One of the stronger Fleming novels, From Russia With Love has one of the greatest and most dangerous Bond villains ever in Red Grant and plenty of suspense and intrigue. It's probably no coincidence that the subsequent film version of From Russia With Love was arguably the best James Bond film of all time and certainly in the top three alongside Goldfinger and On Her Majesty's Secret Service. The first part of the novel finds James Bond absent and is devoted to SMERSH and their new masterplan, absorbingly introducing us to Red Grant, Rosa Klebb and Tatiana Romanova along the way. It's an effective enough ploy from Fleming who begins the book with the unemotional Grant receiving a massage in an elaborate private garden. 'He was the Chief Executioner of SMERSH,' writes Fleming. 'The murder apparat of the MGB, and at this moment he was receiving his instructions on the MGB direct line with Moscow.'
The passages dealing with SMERSH and their clandestine discussions are enjoyable here for readers of the series because Bond's exploits in earlier books are mentioned as the main reason why he has been singled out. Bond has become a slightly mythic figure in these murky but powerful circles and the SMERSH bigwigs remind each other that he is a great danger and irritant who has already terminated the activities of Le Chiffre (Casino Royale) and foiled the schemes of Hugo Drax (Moonraker) and Mr Big (Live and Let Die). 'The headquarters of SMERSH,' writes Fleming. 'Is a very large and ugly modern building on the Sretenka Ulitsa. It is No 13 on this wide, dull street, and pedestrians keep their eyes on the ground as they pass the two sentries with sub-machine guns who stand on either side of the broad steps leading to the big iron double door. If they remember in time, or they can do so inconspicuously, they cross the street and pass by on the other side.' The notion of SMERSH out for revenge on Bond and desire for him to be killed with ignominy is a enjoyable one that supplies our enduring hero with an intriguing challenge and plenty of apprehensive moments through the story.

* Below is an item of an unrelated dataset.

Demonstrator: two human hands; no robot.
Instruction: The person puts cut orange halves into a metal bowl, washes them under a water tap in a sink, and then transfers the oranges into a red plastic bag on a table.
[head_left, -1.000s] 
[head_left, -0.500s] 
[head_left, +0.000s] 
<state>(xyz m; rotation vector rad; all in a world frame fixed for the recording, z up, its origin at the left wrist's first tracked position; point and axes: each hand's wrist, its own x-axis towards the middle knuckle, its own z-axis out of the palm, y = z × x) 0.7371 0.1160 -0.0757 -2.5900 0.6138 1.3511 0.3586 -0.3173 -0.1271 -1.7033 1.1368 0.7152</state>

The book has some great characters, especially Darko Kerim, the SIS Station Head in Turkey, who becomes like a father figure to Bond and has a periscope which rises into a corner of the Soviet Consulate planning room from a hidden tunnel. There is a nicely atmospheric set-piece where they visit a gyspy camp and Bond witnesses a fight and some cold blooded behaviour which makes him reflect on his own attitudes and experiences. 'These Russians are great chess players,' advises Kerim. 'When they wish to execute a plot, they execute it brilliantly. The game is planned minutely, the gambits of the enemy are provided for.' Tatiana Romanova is also a memorable character and said to look like Greta Garbo. 'Fine dark silken hair brushed straight back from a tall brow and falling heavily down to the shoulders, there to curl up slightly at the ends (Garbo had once done her hair like that and Corporal Romanvova admitted to herself she had copied it), a good, soft, pale skin with an ivory sheen at the cheekbones.' Red Grant is asexual and becomes more murderous with the onset of a full moon. He is one of the most dangerous people Bond is ever likely to tangle with.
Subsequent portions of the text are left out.